Om dit project geheel objectief en geautomatiseerd te laten verlopen, heb ik ervoor gekozen om gebruik te maken van een geautomatiseerde microscoop opstelling. Hiervoor ben ik naar het Biomedicum instituut in Helsinki, Finland gegaan, alwaar een dergelijke microscoop opstelling aanwezig is. Met de microscoop opstelling is het mogelijk om geautomatiseerde opnames te maken van alle welletjes in een 96-wells plaat en software te ontwikkelen die de opnames volledig automatisch analyseert. Ik heb hiervoor verschillende kleuringen getest, waarmee ik de delende cellen aan kon kleuren om deze te analyseren na behandeling met een specifieke RNAi. Hierna heb ik de software door ontwikkeld om deze kleuringen te herkennen en het aantal cellen te scoren met een defecte deling. Op deze wijze kon ik, na optimalisatie, volledige geautomatiseerd 2220 RNAi’s testen in minder dan drie weken. Uit deze eerste screen kwamen ongeveer 30 kinases die nodig bleken te zijn voor mitose, waarvan tot op heden geen rol in mitose bekend was.

Uit de lijst van 30 kinases heb ik mij toen gefocused op een zeer interessant gen, wat bekend stond om diens rol in de internalisering (endocytose) van onder andere groeifactor receptors. Na nauwkeurige analyse van dit gen met behulp van time-lapse microscopy en confocale microscopy op gefixeerde samples, kan ik nu concluderen dat dit gen nodig is voor de correcte migratie van chromosomen tijdens mitose. Om de essentiele functie van dit gen in mitose verder te valideren, heb ik gekeken naar enkele andere tumorcel lijnen en daaruit bleek dat onafhankelijk van de oorsprong van de tumor, dit eiwit essentieel is voor de deling van tumor cellen. Op basis van dit onderzoek, hebben we dus vast kunnen stellen dat dit eiwit een mogelijke nieuwe target is voor een anti-kanker therapie.

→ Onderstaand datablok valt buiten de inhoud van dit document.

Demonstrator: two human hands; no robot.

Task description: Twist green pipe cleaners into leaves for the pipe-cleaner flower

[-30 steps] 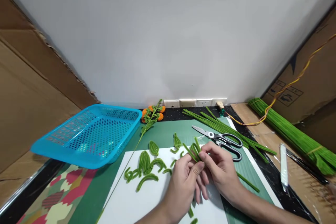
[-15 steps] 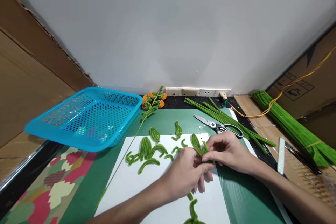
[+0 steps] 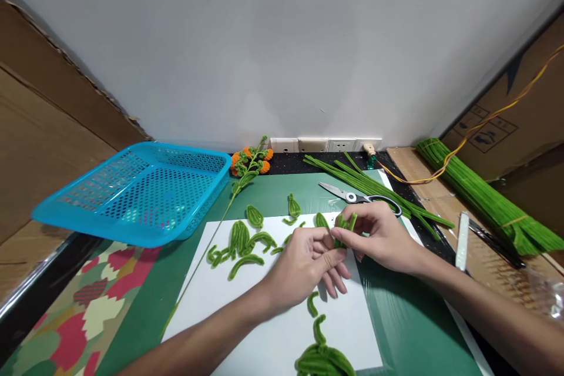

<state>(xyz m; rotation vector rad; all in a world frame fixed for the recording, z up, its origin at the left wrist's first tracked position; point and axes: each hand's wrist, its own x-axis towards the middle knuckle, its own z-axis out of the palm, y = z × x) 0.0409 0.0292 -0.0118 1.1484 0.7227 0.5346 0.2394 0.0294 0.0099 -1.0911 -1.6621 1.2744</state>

Om meer te leren over het mechanisme achter deze nieuwe functie heb ik vervolgens gekeken of de rol van dit eiwit in endocytose essentieel is voor zijn rol in chromosoom segregatie. Om dit te testen, heb ik naar enkele andere, gerelateerde eiwitten gekeken of zij een dergelijke essentiele rol in mitose hebben. Voor het meerendeel van de eiwitten bleek dit niet het geval te zijn, waaruit blijkt dat deze functie zeer specifiek.

De volgende vraag was of deze nieuwe functie in mitose gerelateerd was aan diens functie in endocytose. Door gebruik te maken van de RNAi-rescue strategie, waarbij het endogene gen wordt verwijderd en wordt vervangen door een exogene versie, heb ik sterk bewijs gevonden dat de functie binnen endocytose inderdaad direct gekoppeld is aan de functie in mitose. Uit de laatste proeven die ik heb uitgevoerd op basis van de financiele ondersteuning van de Dr. Saal van Zwanenburg stichting, is gebleken dat dit nieuwe eiwit een regulator is van het zeer belangrijke endocytose eiwit Clathrin. Clathrin is essentieel voor endocytose en voor mitose en uit mijn experimenten blijkt dat het door ons gevonden eiwit hoogstwaarschijnlijk nodig is om Clathrin in een actieve staat te houden voor zijn taken in mitose

In samenvatting heb ik het project zoals beschreven in het voorstel in zijn geheel kunnen uitvoeren en hiermee een mogelijk nieuw anti-kanker target ontdekt en tegelijkertijd een belangrijk nieuw mechanisme ontdekt dat de cel deling reguleert.
Deze vindingen zullen hoogstwaarschijnlijk worden gepubliceerd, zodra het mechanisme van deze nieuwe functie geheel is ontrafeld.